Food for thought

# Parabella Add to your resource collection Remove from your resource collection Add notes to this resource View your notes for this resource

## Solution

Take any two points $A$ and $B$ on the parabola $y = x^2$.

Draw the line $OC$ through the origin, parallel to $AB$, cutting the parabola again at $C$.

Let $A$ have coordinates $(a,a^2)$, let $B$ have coordinates $(b,b^2)$ and let $C$ have coordinates $(c,c^2)$.

Prove that $a+b = c$.

We know that

$A=(a,a^2)$,

$B=(b,b^2)$,

$C=(c,c^2)$.

We can calculate the gradient of a straight line between two points $(x_1,y_1)$ and $(x_2,y_2)$ as $\frac{y_1-y_2}{x_1-x_2}$.

So the gradient of line $AB$ is equal to $\frac{a^2-b^2}{a-b}=a+b$.

Also, the gradient of line $OC$ is equal to $\frac{0-c^2}{0-c}=c$.

However, we know from the question that these two lines are parallel. Two lines are parallel if and only if they have the same gradient, which means that we must have $a+b=c$.

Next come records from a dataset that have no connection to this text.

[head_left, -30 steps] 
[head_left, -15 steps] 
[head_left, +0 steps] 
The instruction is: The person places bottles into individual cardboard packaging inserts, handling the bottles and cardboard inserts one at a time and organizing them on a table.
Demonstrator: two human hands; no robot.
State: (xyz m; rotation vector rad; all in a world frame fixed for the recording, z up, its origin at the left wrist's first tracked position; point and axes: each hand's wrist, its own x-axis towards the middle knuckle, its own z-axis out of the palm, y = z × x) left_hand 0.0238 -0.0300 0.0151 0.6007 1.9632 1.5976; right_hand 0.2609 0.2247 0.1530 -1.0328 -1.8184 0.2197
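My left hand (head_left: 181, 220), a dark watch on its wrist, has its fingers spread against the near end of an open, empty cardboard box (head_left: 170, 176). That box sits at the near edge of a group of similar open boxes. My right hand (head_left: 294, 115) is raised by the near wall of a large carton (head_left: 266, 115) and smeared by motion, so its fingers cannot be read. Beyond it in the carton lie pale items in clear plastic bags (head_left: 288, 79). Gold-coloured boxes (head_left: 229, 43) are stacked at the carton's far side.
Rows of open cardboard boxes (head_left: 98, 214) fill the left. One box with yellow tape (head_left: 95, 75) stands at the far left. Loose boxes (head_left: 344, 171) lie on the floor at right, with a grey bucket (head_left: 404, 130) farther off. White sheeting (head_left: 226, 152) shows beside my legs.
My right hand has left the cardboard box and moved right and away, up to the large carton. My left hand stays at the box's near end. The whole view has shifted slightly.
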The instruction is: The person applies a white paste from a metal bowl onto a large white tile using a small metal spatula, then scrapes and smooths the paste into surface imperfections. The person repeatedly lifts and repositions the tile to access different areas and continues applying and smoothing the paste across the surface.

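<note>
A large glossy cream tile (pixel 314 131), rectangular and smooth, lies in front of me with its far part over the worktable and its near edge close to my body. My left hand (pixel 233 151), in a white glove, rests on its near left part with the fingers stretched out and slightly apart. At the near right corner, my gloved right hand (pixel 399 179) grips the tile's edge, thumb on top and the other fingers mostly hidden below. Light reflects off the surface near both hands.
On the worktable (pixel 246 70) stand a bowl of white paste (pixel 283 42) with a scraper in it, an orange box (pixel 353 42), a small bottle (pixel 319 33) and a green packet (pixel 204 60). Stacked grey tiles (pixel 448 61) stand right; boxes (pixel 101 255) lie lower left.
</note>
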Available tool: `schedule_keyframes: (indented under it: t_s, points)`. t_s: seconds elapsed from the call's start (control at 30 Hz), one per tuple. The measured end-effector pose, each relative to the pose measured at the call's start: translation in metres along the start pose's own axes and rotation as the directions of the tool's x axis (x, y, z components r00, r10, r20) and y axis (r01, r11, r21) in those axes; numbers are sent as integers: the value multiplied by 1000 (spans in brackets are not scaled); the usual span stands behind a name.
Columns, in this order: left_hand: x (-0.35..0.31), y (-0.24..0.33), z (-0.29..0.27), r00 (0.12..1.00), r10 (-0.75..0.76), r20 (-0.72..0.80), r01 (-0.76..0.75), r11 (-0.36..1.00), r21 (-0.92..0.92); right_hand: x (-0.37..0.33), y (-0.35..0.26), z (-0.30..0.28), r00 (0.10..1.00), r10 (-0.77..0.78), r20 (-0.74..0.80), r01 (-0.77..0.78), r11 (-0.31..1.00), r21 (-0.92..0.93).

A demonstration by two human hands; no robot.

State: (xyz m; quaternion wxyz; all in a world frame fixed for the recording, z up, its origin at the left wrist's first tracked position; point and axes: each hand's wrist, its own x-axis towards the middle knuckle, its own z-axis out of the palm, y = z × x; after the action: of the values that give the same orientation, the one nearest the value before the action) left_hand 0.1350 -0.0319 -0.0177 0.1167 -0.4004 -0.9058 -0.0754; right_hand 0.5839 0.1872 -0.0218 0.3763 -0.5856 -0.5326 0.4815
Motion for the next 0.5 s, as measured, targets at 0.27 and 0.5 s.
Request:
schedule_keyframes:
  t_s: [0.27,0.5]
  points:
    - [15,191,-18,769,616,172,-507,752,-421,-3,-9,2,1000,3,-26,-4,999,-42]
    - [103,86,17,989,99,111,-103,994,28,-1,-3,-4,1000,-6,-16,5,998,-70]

Imagine drawing another parallel line $DE$, where $D$ and $E$ are two other points on the parabola. Extend the ideas of the previous result to prove that the midpoints of each of the three parallel lines lie on a straight line.

Now, suppose that we have two points $D=(d,d^2)$ and $E=(e,e^2)$ on the parabola making another line parallel to $OC$.

The gradient of line $DE$ is equal to $\frac{d^2-e^2}{d-e}=d+e$. As $DE$ is parallel to $OC$, we also have $d+e=c$.

We can calculate the midpoint of a straight line between two points $(x_1,y_1)$ and $(x_2,y_2)$ as $(\frac{x_1+x_2}{2},\frac{y_1+y_2}{2})$.

So the midpoint of line $OC$ is $\left(\frac{0+c}{2},\frac{0+c^2}{2}\right) = \left(\frac{c}{2},\frac{c^2}{2}\right).$

The midpoint of line $AB$ is $\left(\frac{a+b}{2},\frac{a^2+b^2}{2}\right) = \left(\frac{c}{2},\frac{a^2+b^2}{2}\right).$

The midpoint of line $DE$ is $\left(\frac{d+e}{2},\frac{d^2+e^2}{2}\right) = \left(\frac{c}{2},\frac{d^2+e^2}{2}\right).$

All three of these points have an $x$-coordinate of $\frac{c}{2}$. This means that the line $x=\frac{c}{2}$ passes through the midpoints of the lines $OC$, $AB$ and $DE$.